Formula Approach: Applying the formula for conditional probabilities, we get \[P(\text{gang} = g \mid \text{LOS} = 1) = \frac{P(\text{gang} = g, \text{LOS} = 1)}{P(\text{LOS} = 1)},\] which is exactly row 1 divided by 0.25.

Here’s a plot of this distribution. For comparison, we’ve also reproduced its marginal distribution.

Interpretation: given information, about length of stay, we get an updated picture of the distribution of gang requests. Useful for decision making!

8.6.5 Law of Total Probability/Expectation

Quite often, we know the conditional distributions, but don’t directly have the marginals. In fact, most of regression and machine learning is about seeking conditional means!

For example, suppose you have the following conditional means of gang request given the length of stay of a ship.

This curve is called a model function, and is useful if we want to predict a ship’s daily gang request if we know their length of stay. But what if we don’t know their length of stay, and we want to produce an expected gang request? We can use the marginal mean of gang request!

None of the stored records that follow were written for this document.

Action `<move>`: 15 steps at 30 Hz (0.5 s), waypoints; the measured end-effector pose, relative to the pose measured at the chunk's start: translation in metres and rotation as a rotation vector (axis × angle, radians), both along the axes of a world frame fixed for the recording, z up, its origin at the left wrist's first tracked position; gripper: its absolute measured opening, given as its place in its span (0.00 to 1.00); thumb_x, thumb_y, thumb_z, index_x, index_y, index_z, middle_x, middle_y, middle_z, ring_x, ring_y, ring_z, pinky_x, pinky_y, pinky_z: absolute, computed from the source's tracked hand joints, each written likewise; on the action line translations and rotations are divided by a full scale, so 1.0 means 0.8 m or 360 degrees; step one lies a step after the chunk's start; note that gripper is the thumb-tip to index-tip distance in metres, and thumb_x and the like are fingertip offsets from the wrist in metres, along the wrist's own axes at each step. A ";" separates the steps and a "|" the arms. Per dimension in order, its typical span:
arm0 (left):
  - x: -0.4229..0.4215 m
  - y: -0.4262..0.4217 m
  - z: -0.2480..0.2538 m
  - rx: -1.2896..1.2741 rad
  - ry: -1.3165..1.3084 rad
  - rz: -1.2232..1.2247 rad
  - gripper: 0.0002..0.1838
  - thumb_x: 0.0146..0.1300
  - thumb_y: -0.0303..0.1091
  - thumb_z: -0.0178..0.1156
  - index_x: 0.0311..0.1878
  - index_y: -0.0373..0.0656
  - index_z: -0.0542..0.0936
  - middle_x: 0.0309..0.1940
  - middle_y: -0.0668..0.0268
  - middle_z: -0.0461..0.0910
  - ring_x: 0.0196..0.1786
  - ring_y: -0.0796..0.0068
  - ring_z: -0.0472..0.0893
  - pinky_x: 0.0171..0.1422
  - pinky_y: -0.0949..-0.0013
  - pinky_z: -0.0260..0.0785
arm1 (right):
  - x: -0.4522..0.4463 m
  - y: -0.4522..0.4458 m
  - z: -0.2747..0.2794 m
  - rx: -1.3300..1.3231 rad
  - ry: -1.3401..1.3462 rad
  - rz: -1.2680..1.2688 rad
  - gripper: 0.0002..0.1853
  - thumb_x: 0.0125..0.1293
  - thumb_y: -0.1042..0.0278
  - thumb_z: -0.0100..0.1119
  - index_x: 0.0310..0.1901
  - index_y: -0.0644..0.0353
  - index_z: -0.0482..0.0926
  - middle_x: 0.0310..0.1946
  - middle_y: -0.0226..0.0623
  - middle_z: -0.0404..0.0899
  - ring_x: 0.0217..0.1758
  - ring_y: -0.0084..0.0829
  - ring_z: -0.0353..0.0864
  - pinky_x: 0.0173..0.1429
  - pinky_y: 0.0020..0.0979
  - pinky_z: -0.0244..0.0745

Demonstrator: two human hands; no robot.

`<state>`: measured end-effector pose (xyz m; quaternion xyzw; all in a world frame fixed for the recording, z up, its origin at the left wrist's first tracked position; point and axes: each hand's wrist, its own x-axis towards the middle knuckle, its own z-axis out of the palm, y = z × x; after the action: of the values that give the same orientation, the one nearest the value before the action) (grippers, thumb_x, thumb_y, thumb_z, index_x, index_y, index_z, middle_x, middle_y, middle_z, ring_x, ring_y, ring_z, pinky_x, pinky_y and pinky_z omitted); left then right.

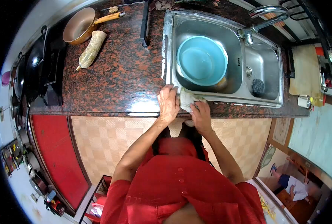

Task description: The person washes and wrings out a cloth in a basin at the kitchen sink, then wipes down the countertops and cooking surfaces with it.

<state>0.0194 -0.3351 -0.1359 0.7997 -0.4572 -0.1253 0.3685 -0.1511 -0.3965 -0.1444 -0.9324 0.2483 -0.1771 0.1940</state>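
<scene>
Right hand [201, 112] has fingers closed on crumpled cloth [187, 100]; left hand [168, 101] bends its fingers beside steel sink [233, 41], hold unclear.

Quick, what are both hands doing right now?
Left hand: fingers at the sink corner, by the cloth; can't tell if it's holding on.
Right hand: closed, its grip on the cloth.

In front of us the basin [202, 60] sits in the sink [181, 27], its big bowl; the scrubber [258, 86] lies in the small one (to our right). Left, on the counter [125, 59], the gourd [92, 50] lies before the pan [80, 26].
</scene>
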 end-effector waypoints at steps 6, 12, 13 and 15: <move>-0.067 -0.035 -0.008 -0.0119 -0.0146 -0.0062 0.16 0.49 0.23 0.54 0.44 0.34 0.73 0.51 0.51 0.65 0.59 0.48 0.62 0.61 0.50 0.55 | -0.112 -0.090 0.007 -0.0133 0.0137 -0.0035 0.18 0.49 0.79 0.56 0.45 0.63 0.73 0.44 0.44 0.67 0.49 0.46 0.66 0.52 0.45 0.62; -0.138 -0.100 -0.030 0.0008 -0.0169 0.0164 0.15 0.53 0.31 0.56 0.43 0.37 0.73 0.50 0.53 0.66 0.59 0.51 0.62 0.61 0.48 0.52 | -0.270 -0.196 0.003 -0.0104 0.0178 -0.0278 0.16 0.53 0.79 0.52 0.46 0.63 0.74 0.46 0.45 0.69 0.53 0.47 0.66 0.58 0.43 0.60; -0.145 -0.111 -0.022 0.0092 -0.0183 0.0258 0.15 0.53 0.33 0.57 0.44 0.38 0.73 0.51 0.53 0.66 0.59 0.52 0.62 0.61 0.48 0.50 | -0.294 -0.214 -0.001 -0.0131 0.0193 -0.0340 0.15 0.55 0.78 0.51 0.46 0.64 0.74 0.47 0.45 0.69 0.53 0.47 0.66 0.58 0.42 0.60; -0.159 -0.128 -0.026 0.0078 -0.0155 0.0317 0.16 0.55 0.35 0.56 0.47 0.39 0.72 0.51 0.54 0.65 0.60 0.52 0.61 0.62 0.47 0.47 | -0.343 -0.241 -0.005 -0.0146 0.0214 -0.0404 0.15 0.56 0.78 0.51 0.46 0.64 0.74 0.47 0.46 0.69 0.54 0.48 0.66 0.58 0.42 0.60</move>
<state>-0.1078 -0.4378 -0.1563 0.8552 -0.3894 -0.0603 0.3367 -0.4254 -0.5895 -0.1487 -0.9112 0.3681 -0.1484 0.1102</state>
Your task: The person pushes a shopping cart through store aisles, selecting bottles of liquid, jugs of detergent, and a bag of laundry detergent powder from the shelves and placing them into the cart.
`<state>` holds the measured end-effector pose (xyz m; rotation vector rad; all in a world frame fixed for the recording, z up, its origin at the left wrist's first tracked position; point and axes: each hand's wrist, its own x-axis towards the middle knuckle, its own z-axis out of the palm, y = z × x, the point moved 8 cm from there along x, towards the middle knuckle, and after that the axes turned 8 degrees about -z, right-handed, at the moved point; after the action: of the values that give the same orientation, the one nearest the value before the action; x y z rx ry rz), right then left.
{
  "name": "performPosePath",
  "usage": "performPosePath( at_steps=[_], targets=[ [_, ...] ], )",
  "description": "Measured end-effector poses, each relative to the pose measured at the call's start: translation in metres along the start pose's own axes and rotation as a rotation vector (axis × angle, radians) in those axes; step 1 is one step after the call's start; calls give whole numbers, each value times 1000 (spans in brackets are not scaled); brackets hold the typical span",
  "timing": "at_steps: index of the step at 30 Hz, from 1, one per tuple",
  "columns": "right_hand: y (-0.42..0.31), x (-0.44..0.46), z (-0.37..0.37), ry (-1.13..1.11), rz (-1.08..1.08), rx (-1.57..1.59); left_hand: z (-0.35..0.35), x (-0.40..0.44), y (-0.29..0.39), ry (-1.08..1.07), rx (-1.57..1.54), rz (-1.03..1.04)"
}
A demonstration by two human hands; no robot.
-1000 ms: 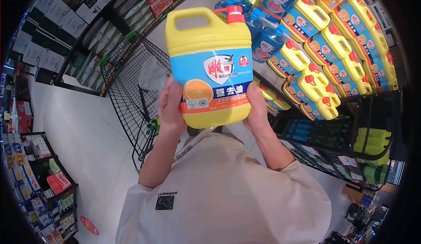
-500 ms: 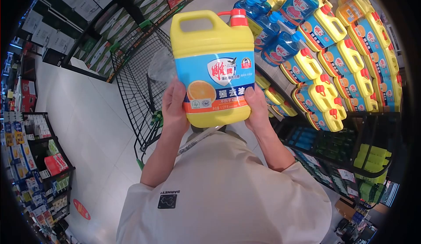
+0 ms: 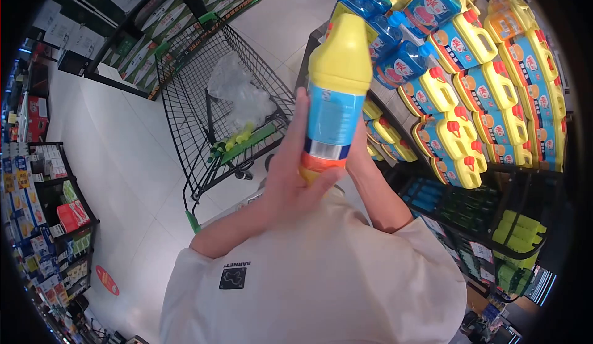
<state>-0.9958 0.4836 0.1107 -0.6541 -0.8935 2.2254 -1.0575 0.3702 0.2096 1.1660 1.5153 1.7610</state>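
Note:
A yellow jug of dish soap [image 3: 341,54] is held upright before my chest, turned so that its narrow side with a blue label and barcode faces me. My left hand [image 3: 295,165] wraps the lower left of the jug, thumb across its bottom front. On the far right side my right hand [image 3: 358,149] supports it; most of those fingers are hidden behind the jug. The red cap and the handle opening are out of sight from this angle.
To the left stands a wire shopping cart [image 3: 216,97] with a clear plastic bag [image 3: 238,88] inside. On the right, a display holds several yellow jugs [image 3: 488,84] and blue pump bottles [image 3: 401,63]. Stocked shelves [image 3: 49,220] line the far left.
The jug has been rotated from its broad front label to its narrow side and shifted slightly right. My left hand has moved right and around its lower part.

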Motion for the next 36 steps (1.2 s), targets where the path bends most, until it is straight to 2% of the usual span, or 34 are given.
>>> performPosePath(
  at_steps=[1, 2, 4, 5, 6, 8, 13, 16, 17, 18, 20, 21, 22, 25, 26, 28, 29, 30, 32, 33, 35, 36],
  targets=[
    [6, -3, 4, -26, 60, 88, 17, -4, 15, -55, 300, 200],
    [10, -6, 9, -47, 105, 181, 19, -5, 11, -50, 294, 190],
    [15, -12, 20, -89, 186, 354, 41, -14, 13, -188, 472, 379],
    [16, -14, 25, -105, 215, 415, 52, -20, 15, -211, 677, 449],
    [17, -17, 32, -116, 240, 467, 55, -20, 15, -210, 675, 437],
    [16, -18, 40, -137, 276, 539, 69, -25, 20, -263, 829, 613],
    [21, -16, 46, -154, 330, 621, 81, -29, 20, -374, 762, 607],
    [26, -14, 36, -189, 316, 628, 80, -31, 21, -344, 688, 608],
    [32, -16, 28, -46, 344, 545, 81, -34, 13, -377, 707, 631],
    [32, -15, 23, -29, 330, 493, 77, -31, 16, -368, 719, 623],
    [36, -16, 3, 17, 281, 369, 57, -9, 11, -300, 631, 295],
    [39, -13, -10, 39, 232, 284, 54, -7, -6, -306, 704, 165],
    [42, -12, -21, 62, 202, 225, 50, -7, -10, -297, 709, 160],
    [50, -9, -48, 104, 123, 90, 25, -2, -39, -194, 473, -198],
    [50, -9, -53, 108, 117, 78, 22, -4, -43, -189, 476, -202],
    [50, -9, -50, 109, 157, -7, 8, -14, -69, -92, 162, -421],
    [51, -8, -51, 111, 190, -95, 0, -19, -73, 3, 140, -334],
    [52, -7, -59, 111, 193, -92, -7, -22, -81, 4, 143, -337],
    [60, -9, -71, -195, 207, -136, -22, -30, -106, 22, -186, -504],
    [76, -16, -80, -201, 366, 196, -25, -30, -108, 23, -186, -509],
    [89, -18, -88, -258, 366, 246, -29, -39, -128, 143, -619, -714],
    [88, -17, -79, -318, 360, 295, -34, -40, -132, 147, -617, -713]
  ],
)
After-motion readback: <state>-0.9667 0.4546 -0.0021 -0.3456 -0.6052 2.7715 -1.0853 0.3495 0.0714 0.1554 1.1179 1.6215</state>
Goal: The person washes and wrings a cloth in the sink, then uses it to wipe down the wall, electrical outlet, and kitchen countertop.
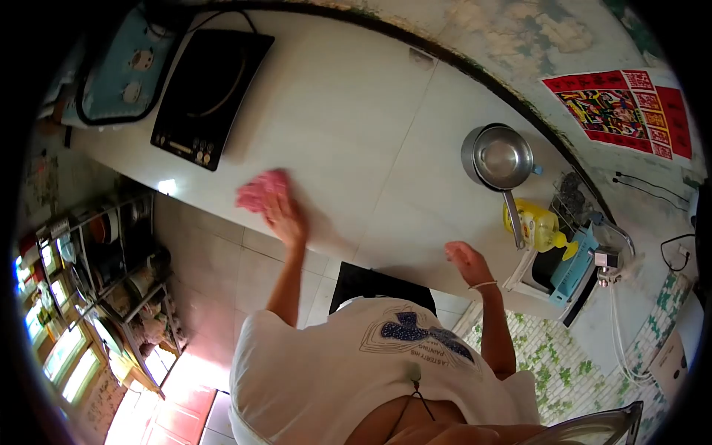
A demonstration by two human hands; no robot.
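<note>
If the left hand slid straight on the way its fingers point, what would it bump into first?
Past the pink cloth under its fingers, the left hand would probably meet the near edge of the black induction cooktop, though the curved view makes the exact line uncertain.

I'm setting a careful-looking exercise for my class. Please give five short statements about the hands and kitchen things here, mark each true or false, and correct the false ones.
1. The left hand touches a pink cloth. True.
2. A band circles the left wrist. False: it is on the wrist of the right hand.
3. The metal pan is nearer the yellow bottle than the black cooktop. True.
4. The right hand grips the metal pan's handle. False: that hand is apart from it.
5. A red poster shows on the wall. True.
</note>
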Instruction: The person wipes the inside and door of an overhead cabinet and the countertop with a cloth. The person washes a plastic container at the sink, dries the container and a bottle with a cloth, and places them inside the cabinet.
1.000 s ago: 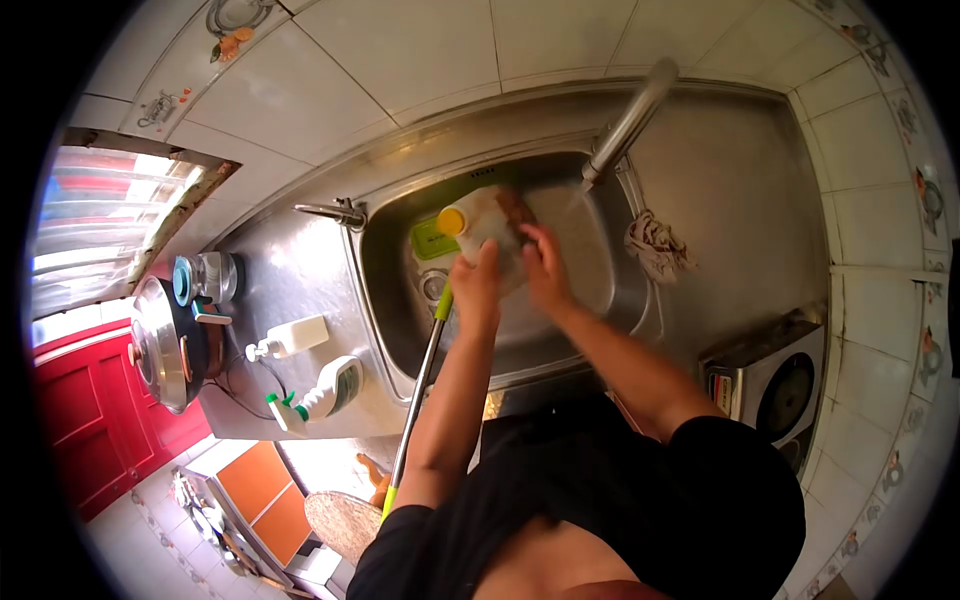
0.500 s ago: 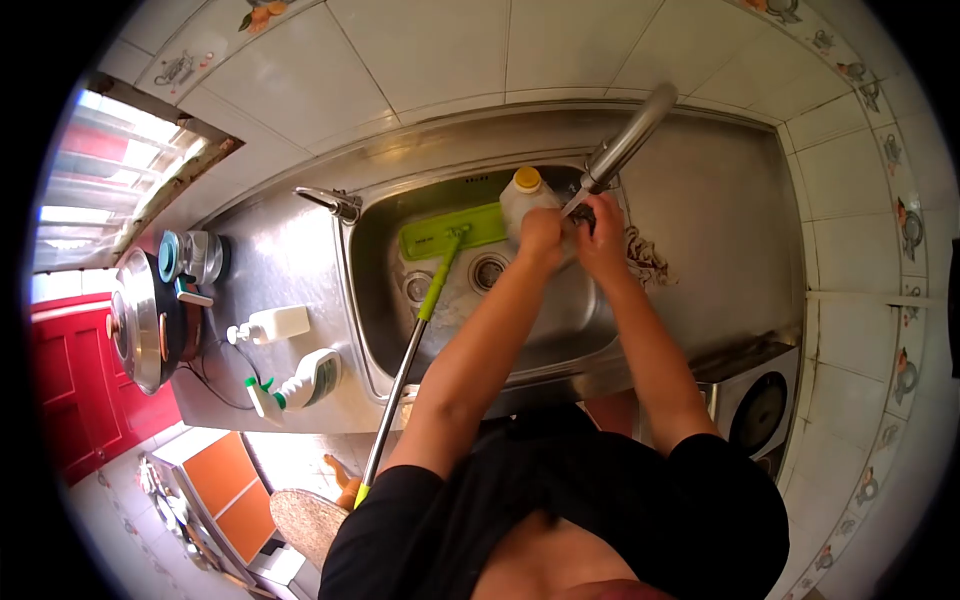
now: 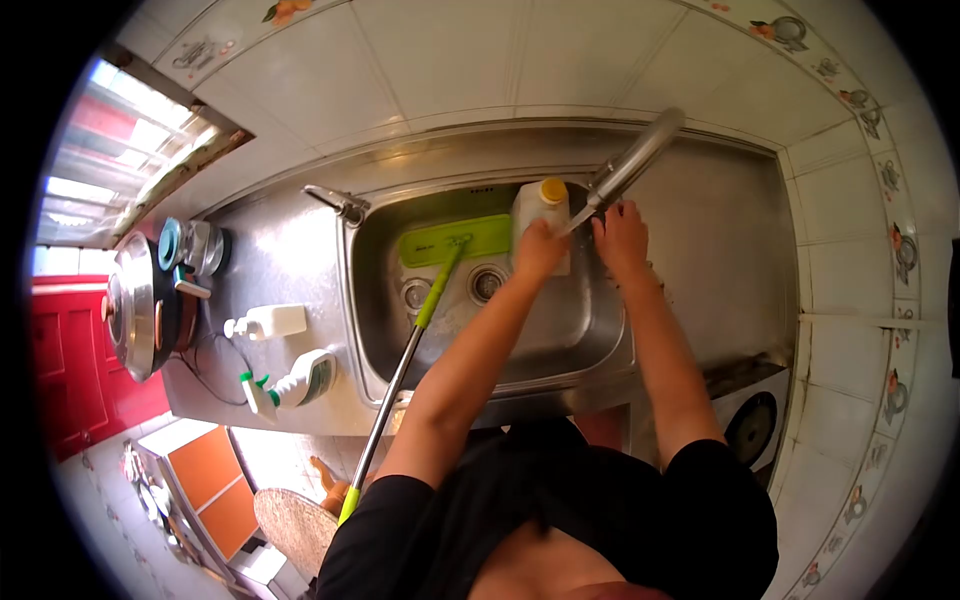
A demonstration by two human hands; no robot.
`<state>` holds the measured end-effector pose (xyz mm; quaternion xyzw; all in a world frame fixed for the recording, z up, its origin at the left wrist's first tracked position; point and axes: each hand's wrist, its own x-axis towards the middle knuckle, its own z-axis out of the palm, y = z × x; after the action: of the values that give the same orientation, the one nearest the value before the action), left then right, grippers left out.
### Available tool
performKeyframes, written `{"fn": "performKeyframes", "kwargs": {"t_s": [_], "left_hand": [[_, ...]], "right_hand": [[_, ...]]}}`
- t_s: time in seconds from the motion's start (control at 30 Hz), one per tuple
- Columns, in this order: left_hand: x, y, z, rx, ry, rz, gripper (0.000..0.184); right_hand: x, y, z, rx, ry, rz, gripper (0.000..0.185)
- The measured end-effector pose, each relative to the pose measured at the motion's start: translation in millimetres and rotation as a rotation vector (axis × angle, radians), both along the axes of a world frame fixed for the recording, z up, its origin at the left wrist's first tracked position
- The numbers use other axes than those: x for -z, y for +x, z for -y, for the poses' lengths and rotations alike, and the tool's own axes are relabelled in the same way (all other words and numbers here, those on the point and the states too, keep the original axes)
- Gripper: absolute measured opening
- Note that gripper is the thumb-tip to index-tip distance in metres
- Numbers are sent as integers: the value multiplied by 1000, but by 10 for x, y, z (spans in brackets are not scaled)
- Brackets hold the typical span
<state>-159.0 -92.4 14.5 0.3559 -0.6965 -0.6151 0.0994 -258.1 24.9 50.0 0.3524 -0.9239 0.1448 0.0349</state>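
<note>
In the head view, a whitish plastic jug [image 3: 530,212] with a yellow cap stands upright in the steel sink [image 3: 545,345]. My left hand [image 3: 541,250] is closed on its near side. A chrome faucet [image 3: 635,160] points its spout down beside the jug. My right hand [image 3: 624,242] is at the sink's right rim near the faucet's base, its fingers curled; whatever lies under them is hidden. The brown tangled material on the counter is mostly behind my right forearm. A green flat mop head [image 3: 490,236] lies in the sink left of the jug.
The mop's pole [image 3: 398,375] leans over the sink's front edge beside my left arm. Left on the steel counter are a white bottle [image 3: 275,321], a spray bottle [image 3: 305,380], a lidded pan [image 3: 135,305] and a second tap [image 3: 340,203]. A stove [image 3: 755,420] sits front right.
My right hand has moved right, away from the spout, to the faucet base. The jug has shifted slightly right with my left hand. The view has shifted a little.
</note>
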Motion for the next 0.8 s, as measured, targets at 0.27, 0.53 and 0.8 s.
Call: {"fn": "performKeyframes", "kwargs": {"t_s": [0.27, 0.53, 0.8], "left_hand": [[1, 651, -12, 115, -256, 123, 31], [143, 1422, -136, 165, -232, 259, 29], [76, 2094, -29, 391, -408, 263, 18]], "right_hand": [[313, -628, 259, 66, 49, 151, 20], [167, 364, 108, -7, -14, 349, 31], [426, 560, -482, -43, 214, -145, 45]]}}
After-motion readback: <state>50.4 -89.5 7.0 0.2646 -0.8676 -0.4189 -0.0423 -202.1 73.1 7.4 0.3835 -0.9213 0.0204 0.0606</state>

In general, a marginal mean can be computed from the conditional means and the probabilities of the conditioning variable. The formula, known as the law of total expectation, is \[E(Y) = \sum_x E(Y \mid X = x) P(X = x).\]

Here’s a table that outlines the relevant values:

Length of Stay (LOS) E(Gang | LOS) P(LOS)
1 3.140580 0.25
2 2.412802 0.35
3 1.917192 0.20
4 1.596041 0.10
5 1.273317 0.10

Multiplying the last two columns together, and summing, gives us the marginal expectation: 2.3.

Also, remember that probabilities are just means, so the result extends to probabilities: \[P(Y = y) = \sum_x P(Y = y \mid X = x) P(X = x)\] This is actually a generalization of the law of total probability we saw before: \(P(Y=y)=\sum_x P(Y = y, X = x)\).

8.6.6 Exercises (10 min)

In pairs, come to a consensus with the following three questions.

  1. Given the conditional means of gang requests, and the marginal probabilities of LOS in the above table, what’s the expected gang requests, given that the ship captain says they won’t be at port any longer than 2 days? In symbols, \[E(\text{Gang} \mid \text{LOS} \leq 2).\]

  2. What’s the probability that a new ship’s total gang demand equals 4? In symbols, \[P(\text{Gang} \times \text{LOS} = 4).\]

  3. What’s the probability that a new ship’s total gang demand equals 4, given that the ship won’t stay any longer than 2 days? In symbols, \[P(\text{Gang} \times \text{LOS} = 4 \mid \text{LOS} \leq 2).\]

8.7 Multivariate Densities/pdf’s

Recall the joint pmf (discrete) from Lecture 4, between gang demand and length-of-stay:

Gangs = 1 Gangs = 2 Gangs = 3 Gangs = 4
LOS = 1 0.0017 0.0425 0.1247 0.0811
LOS = 2 0.0266 0.1698 0.1360 0.0176
LOS = 3 0.0511 0.1156 0.0320 0.0013
LOS = 4 0.0465 0.0474 0.0059 0.0001
LOS = 5 0.0740 0.0246 0.0014 0.0000

Each entry in the table corresponds to the probability of that unique row (LOS value) and column (Gang value). These probabilities add to 1.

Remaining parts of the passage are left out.